Where the word "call" occurs in a line of the data, return the whole line.

(SOURCE MATERIAL)
•••••
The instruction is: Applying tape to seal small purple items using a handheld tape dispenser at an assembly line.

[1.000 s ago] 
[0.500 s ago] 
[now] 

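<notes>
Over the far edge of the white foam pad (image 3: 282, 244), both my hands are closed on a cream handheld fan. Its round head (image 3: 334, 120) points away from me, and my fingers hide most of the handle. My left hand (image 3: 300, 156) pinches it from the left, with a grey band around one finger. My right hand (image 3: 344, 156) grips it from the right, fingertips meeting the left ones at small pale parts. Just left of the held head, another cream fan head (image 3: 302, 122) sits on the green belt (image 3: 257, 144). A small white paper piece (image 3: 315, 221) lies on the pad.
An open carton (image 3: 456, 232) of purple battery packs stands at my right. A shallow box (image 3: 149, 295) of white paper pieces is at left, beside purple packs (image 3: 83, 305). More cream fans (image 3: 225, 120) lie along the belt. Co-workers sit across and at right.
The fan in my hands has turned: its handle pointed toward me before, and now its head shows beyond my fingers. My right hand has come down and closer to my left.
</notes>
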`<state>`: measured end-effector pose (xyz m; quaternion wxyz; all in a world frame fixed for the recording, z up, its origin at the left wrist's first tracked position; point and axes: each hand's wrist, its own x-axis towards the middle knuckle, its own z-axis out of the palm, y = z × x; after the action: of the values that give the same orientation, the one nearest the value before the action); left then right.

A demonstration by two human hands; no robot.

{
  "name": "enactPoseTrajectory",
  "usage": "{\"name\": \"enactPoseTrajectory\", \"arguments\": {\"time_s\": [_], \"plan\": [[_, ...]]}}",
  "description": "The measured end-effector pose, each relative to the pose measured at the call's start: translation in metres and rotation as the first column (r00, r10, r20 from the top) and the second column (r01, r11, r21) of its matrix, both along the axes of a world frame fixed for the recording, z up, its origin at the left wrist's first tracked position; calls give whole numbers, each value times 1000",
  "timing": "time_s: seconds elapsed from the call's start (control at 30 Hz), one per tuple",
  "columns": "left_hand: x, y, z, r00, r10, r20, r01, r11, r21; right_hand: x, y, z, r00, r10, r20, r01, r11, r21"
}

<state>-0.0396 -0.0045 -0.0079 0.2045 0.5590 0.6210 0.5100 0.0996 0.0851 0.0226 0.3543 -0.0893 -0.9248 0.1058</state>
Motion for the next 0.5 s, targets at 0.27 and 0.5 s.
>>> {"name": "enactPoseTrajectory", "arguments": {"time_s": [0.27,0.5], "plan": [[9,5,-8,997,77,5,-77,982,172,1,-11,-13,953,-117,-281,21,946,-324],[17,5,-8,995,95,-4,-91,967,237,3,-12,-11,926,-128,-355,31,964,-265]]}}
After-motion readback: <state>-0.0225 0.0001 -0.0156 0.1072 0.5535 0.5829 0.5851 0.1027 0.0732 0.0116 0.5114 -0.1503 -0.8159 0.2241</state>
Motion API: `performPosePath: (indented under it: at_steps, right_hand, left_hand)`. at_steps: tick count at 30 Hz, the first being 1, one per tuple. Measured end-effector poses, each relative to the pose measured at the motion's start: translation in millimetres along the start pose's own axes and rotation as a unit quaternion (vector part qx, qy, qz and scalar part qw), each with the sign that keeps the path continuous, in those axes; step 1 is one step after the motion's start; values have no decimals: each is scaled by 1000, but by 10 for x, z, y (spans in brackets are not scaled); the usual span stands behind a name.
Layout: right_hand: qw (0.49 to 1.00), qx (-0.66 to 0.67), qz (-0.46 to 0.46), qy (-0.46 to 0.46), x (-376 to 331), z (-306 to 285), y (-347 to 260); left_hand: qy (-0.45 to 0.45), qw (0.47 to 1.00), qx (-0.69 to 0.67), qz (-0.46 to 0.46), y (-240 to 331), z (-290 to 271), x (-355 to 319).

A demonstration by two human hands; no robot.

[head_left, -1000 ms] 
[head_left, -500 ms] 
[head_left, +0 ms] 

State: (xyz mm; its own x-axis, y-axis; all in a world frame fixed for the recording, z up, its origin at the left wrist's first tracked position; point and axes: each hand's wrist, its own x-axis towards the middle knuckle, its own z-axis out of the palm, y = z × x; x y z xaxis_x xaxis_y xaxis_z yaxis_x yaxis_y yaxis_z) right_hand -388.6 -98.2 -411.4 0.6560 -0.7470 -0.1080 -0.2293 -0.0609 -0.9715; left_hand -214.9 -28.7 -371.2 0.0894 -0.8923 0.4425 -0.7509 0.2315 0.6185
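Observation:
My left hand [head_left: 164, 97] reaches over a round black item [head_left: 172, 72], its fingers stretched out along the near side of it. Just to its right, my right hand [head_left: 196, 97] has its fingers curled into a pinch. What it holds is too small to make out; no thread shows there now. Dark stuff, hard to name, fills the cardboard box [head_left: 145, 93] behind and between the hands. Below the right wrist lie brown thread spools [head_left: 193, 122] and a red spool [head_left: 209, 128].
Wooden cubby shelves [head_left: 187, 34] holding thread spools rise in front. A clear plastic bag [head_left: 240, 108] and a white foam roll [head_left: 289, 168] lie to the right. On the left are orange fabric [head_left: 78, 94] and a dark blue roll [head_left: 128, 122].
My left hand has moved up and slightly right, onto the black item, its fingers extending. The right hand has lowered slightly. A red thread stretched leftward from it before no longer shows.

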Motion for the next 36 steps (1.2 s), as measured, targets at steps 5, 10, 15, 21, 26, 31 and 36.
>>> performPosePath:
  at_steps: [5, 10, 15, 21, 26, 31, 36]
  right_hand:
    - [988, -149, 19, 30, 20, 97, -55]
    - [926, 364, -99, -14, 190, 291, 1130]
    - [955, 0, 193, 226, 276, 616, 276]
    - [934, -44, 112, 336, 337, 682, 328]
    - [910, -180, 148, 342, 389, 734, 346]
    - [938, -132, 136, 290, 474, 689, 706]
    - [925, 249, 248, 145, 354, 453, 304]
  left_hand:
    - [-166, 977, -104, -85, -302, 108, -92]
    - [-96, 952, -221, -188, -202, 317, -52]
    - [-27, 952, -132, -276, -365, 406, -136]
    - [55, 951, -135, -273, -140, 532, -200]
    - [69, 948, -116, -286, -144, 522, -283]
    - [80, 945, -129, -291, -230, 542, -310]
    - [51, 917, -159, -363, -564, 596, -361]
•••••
(SOLUTION)
  "description": "The measured end-effector pose, each relative to the pose measured at the call's start: translation in metres and rotation as the first column (r00, r10, r20 from the top) and the second column (r01, r11, r21) of its matrix, both along the axes of a world frame fixed for the recording, z up, its origin at the left wrist's first tracked position; calls give whole numbers, each value times 1000",
  "timing": "time_s: seconds elapsed from the call's start (control at 30 Hz), one per tuple",

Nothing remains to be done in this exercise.